This invention relates to a thermal storage unit which can recover, store and take out as desired heat energy including natural energy such as solar energy, terrestrial heat, etc., and artificial energy such as waste heat industrially generated, etc., thereby utilizing effectively said energy.
Energy storage systems may be broadly classified into the sensible heat system in which solar heat, etc. is given to a thermal storage material such as water, sand, etc. to be stored therein and the temperature itself possessed by them is taken out to be utilized, the latent heat system in which melting heat or gasifying heat, etc. accompanied with phase change is utilized and the chemical reaction heat system in which thermal storage is effected by allowing a thermal storage material to undergo a endothermic-exothermic reaction to convert the energy into chemical energy.
Among these energy storage systems, the thermal storage unit employing the latent heat system is higher in storage density and efficiency as compared with the thermal storage units of other systems, and also excellent economically with respect to a simple system, and further excellent in having also in combination the advantage of enabling enhancement of running efficiency of auxiliary equipment, because output and input of heat can be done at a constant temperature, and therefore has been utilized and investigated in various fields such as solar house, solar system for uses in industry, heat generating system and further cosmic heat generation.
Such latent thermal storage unit generally includes the capsule type 9 as shown in FIG. 8, comprising a plurality of capsules 11 arranged within a vessel 10 having an introducing inlet 10a and a discharging outlet 10b for heat medium (fluid) and a thermal storage material 4 filled within said capsule 11, and the shell-tube type 12 as shown in FIG. 9 comprising heat transfer tubes 14 through which fluid passes between the thermal storage materials 4.
Fluid progresses through the introducing inlet and is brought into contact with the thermal storage material through the capsules, etc.
However, according to either heat exchange methods of the capsule type and the shell-tube type, there is involved the problem that the heat exchange capacity is remarkably lowered by heat resistance of the solid phase attached on the heat transfer surface during heat release.
As a means for solving this problem, there has been proposed the method in which heat exchange is effected with good efficiency by direct contact with the heat medium instead of through capsules or heat transfer tubes. This effects direct contact with ethylene glycol as a heat medium by stabilizing the shape of high density polyethylene as a thermal storage material without flowing or sticking to each other even when melted, but it is difficult to stabilize the shape, and also there is the problem that this method is hardly applicable to thermal storage materials for high temperature.
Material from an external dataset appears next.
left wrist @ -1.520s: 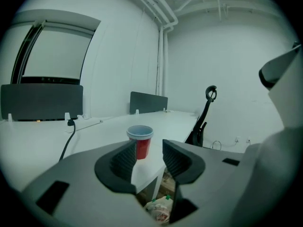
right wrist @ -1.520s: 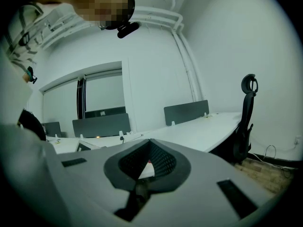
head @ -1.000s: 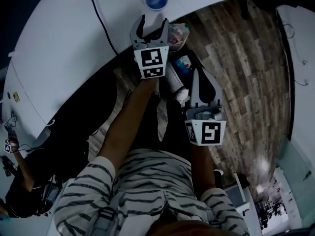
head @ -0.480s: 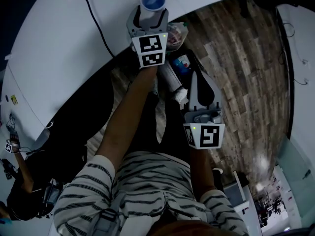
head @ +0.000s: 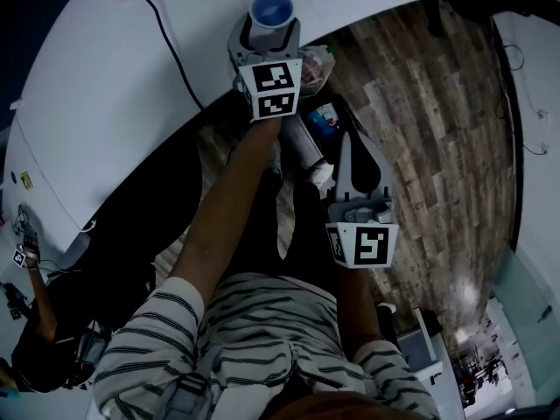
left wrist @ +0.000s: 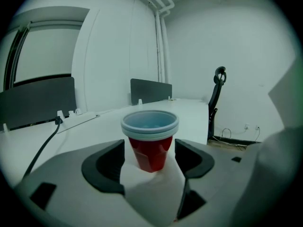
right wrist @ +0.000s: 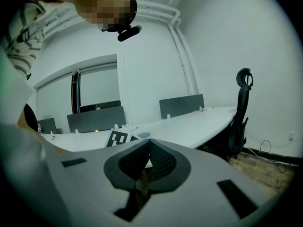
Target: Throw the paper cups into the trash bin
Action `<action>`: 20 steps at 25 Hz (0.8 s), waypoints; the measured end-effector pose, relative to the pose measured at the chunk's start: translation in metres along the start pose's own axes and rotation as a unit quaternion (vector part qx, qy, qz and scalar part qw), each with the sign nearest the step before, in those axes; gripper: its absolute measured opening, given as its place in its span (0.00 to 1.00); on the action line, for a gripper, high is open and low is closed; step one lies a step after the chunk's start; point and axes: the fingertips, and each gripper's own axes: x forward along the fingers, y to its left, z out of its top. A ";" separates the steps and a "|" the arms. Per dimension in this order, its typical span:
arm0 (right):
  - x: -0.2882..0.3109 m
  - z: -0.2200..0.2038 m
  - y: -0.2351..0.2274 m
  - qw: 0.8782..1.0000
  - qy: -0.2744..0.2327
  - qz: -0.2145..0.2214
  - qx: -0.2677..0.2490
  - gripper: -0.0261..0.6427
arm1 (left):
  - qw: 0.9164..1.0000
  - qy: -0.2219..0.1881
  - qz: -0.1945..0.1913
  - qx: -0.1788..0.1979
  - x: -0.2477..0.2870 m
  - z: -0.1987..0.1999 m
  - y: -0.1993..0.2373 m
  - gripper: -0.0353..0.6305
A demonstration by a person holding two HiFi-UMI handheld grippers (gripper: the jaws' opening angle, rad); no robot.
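A red paper cup [left wrist: 150, 150] with a pale blue rim stands upright on the white desk [head: 122, 103] near its edge; from the head view I see its blue inside [head: 272, 9]. My left gripper [left wrist: 150, 148] [head: 269, 30] has just been opening its jaws, and they stand wide on either side of the cup with small gaps showing at the pads. My right gripper [head: 346, 140] [right wrist: 147, 143] hangs lower over the floor, shut and empty. The trash bin [head: 325, 112] holding rubbish sits on the floor below the desk edge, between the two grippers.
A black cable [head: 166, 24] runs across the desk left of the cup. Wooden floor [head: 420, 103] lies to the right. A black office chair [left wrist: 217, 93] stands past the desk end. Grey divider panels [right wrist: 182, 105] line the far desks.
The left gripper has pushed forward to the cup, which now sits between its jaws; the jaws have spread wider. The right gripper has stayed put.
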 end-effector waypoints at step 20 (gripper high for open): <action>-0.017 0.005 -0.011 1.000 -0.006 -0.025 -0.003 0.05 | 1.000 -0.016 0.001 -0.024 -0.015 0.012 0.004 0.46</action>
Also, most of organic polymeric substances and inorganic compounds to be used generally for thermal storage materials have large volume changes accompanied with phase change between solid phase and liquid phase. Accordingly, there is also involved the problem that deformation may occur in the vessel such as capsules, etc. holding the thermal storage material, or that cracks may occur in the solid phase, thereby lowering heat exchange capacity.
To cope with such problem, as shown in FIG. 10 and FIG. 11, there has been proposed a device with the thermal storage material being housed in small sections to be scattered with little influence from volume change by providing a plurality of projections 16 or providing partitioning portions 18, etc. as a thermal storage material housing chamber outside of a heat transfer tube 15 or 17, respectively.
However, in this case, the heat transfer tube 15 or 17 and the thermal storage material housing chambers 16 or 18 provided therearound are required to be made of complicated structures, whereby the preparation steps become also complicated to a remarkable economical disadvantage. Further, enlargement of the contact area between the fluid and the thermal storage material is limited, and thus it has been desired to develop a thermal storage unit which can effect further improvement of heat exchange capacity.
Further, in cosmos under minute gravitational force, when employing the capsule type and the shell-tube type of the prior art, the latent thermal storage material becomes apart from the heat transfer surface during melting, whereby there is also a fear that the heat exchange capacity may be extremely lowered. Also, for the thermal storage unit for use in cosmos, weight reduction thereof has been particularly desired.